In short, life would be like 1976 in 2076, only more so.

No hint of the telecommunications revolution that was already well underway in 1976. No hint of the things young men named Gates and Jobs were up to. Nor any discussion about what that then newfangled computer network, the Arpanet, might grow into.

Curiously enough, when discussing the idea of a Technological Singularity on most public discussion boards today, I find most participants wear the same blinders the American people did 1/3 of a century ago. We’ll suffer from pollution, lack of jobs, poor education, traffic jams, health care rationing… The future will look an awful lot like now, only more so.

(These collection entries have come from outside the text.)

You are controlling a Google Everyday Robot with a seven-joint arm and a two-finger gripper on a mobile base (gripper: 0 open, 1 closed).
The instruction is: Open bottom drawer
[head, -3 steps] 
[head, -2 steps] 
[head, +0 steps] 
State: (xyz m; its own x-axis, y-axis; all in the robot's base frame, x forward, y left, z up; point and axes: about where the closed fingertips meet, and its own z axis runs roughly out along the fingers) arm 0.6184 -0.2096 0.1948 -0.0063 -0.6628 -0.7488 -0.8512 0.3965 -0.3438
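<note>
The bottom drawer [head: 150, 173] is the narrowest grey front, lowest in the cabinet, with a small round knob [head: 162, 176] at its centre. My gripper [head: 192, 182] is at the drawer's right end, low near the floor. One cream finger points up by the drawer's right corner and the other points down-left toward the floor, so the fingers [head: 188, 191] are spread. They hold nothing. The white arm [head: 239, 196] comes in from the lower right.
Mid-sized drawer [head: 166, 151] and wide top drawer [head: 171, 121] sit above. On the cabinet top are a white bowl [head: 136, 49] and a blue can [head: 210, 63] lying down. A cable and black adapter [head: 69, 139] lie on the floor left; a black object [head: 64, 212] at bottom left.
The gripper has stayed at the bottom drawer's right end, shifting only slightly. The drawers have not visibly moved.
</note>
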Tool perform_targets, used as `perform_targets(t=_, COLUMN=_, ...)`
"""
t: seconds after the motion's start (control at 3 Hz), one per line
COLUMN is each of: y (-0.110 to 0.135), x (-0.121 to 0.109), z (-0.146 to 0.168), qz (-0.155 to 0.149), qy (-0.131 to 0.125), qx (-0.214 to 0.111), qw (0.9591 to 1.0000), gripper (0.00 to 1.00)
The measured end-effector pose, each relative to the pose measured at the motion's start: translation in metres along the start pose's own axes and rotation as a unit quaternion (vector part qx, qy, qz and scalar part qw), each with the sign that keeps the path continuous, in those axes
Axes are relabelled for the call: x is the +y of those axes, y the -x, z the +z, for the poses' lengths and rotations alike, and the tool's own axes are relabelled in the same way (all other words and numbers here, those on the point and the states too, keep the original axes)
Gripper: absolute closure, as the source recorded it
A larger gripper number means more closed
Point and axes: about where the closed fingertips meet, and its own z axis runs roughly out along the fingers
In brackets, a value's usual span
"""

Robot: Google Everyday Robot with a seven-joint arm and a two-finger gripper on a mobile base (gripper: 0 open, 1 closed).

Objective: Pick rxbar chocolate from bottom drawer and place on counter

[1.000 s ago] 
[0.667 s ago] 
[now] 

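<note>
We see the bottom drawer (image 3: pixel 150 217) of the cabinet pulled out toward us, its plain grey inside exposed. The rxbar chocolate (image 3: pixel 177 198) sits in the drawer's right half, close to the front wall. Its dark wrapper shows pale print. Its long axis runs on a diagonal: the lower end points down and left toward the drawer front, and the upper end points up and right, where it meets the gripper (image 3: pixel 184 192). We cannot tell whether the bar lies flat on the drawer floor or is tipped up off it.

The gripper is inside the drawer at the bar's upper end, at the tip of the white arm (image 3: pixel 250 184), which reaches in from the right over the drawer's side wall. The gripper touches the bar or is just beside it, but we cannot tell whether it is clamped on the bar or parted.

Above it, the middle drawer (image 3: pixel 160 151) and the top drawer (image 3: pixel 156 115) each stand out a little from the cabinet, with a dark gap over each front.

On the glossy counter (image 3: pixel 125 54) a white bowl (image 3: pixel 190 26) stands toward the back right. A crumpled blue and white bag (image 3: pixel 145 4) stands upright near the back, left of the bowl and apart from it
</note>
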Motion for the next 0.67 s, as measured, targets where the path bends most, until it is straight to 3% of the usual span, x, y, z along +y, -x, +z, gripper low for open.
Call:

In the last few decades, we’ve had the advantage of seeing giant firms grow up out of what were then the garage firms of cutting edge computer technologies. We’ve witnessed the Internet explode with billions of web pages of content. We’ve seen a young grad student revive and expand the late ‘50s concept of von Neumann machines into the late ‘80s concept of nanotechnology. And we’ve seen master inventor Kurzweil analyze the history of human technology and detect what we all should have noticed, at least since 1976, that its development is indeed accelerating.

And yet, we (or most of us) have yet to put 2 and 2 together and come up with the accelerating technological answer: At least 16.

With the concept of the Singularity staring at us out of Moore’s Law and numerous other accelerating trends that are telling us emphatically that things really are changing faster and faster, will we do better than our younger selves did during the Bicentennial? I hope we will, but I suspect mostly we won’t.

The Singularity will sweep over us like a tsunami well before the Tricentennial and we will be stunned as the future proves to be far, far more than “2009, only more so.”

Comments

Very interesting Sally.

I'm reminded of Phil's "Amazing Exponentials" speech:

http://www.blog.speculist.com/archives/000128.html

Thanks Stephen. I'll have to check that one out.

I'm now working on an essay in which I describe how historically, modern science and technology have not only been symbiotically related, but converging.

I was 12 years old when I contributed to the ARCO campaign. They actually chose to take one of my ideas, "a computerized teacher" and shoot a television commercial -- which I wrote and starred in with Lee Remick. It was actually quite foward thinking and they built a mockup of it. Despite it's size -- it was about the size of a dresser, also my design, but that was mostly because it had three large screens, a desktop surface and what today would be called a "a gestural interface" with a stylus, touchpad interface. It also understood voice commands, had a video interface that monitored and recorderd the students as well as sensors built into their seats to monitor their vital signs in order to detect anxiety, discomfort, etc. (must have been a big thing for me back then). Despite being a commercial -- which unfortunately I never saw (this was before videotape was common and it was all shot on film) -- I don't think it or any of my other ideas appeared in the booklet which was really disappointing. I remember having an anti-matter solar probe, domed cities with automated recycling, reclamation and "green" power systems and just a bunch of other stuff. I wished I had made a copy of all those submissions. I think the pamphlet played it safe, for the most part. A lot of my ideas were pretty way out (I was a big Star Trek fan and Spock was my hero, until I hit puberty and realized that Kirk had more fun).

If anyone has a copy of the pamphlet or remembers that TriCentennial commercial with Lee Remick and a skinny walking around a school, I'd like to hear about it.

Karim Miteff

Very, very, very cool. Clearly, the Analog writer never saw that commercial. He only had a copy of the pamphlet to go by in his critique of the visions offered therein.

Yours was FAR MORE forward looking. More FFR.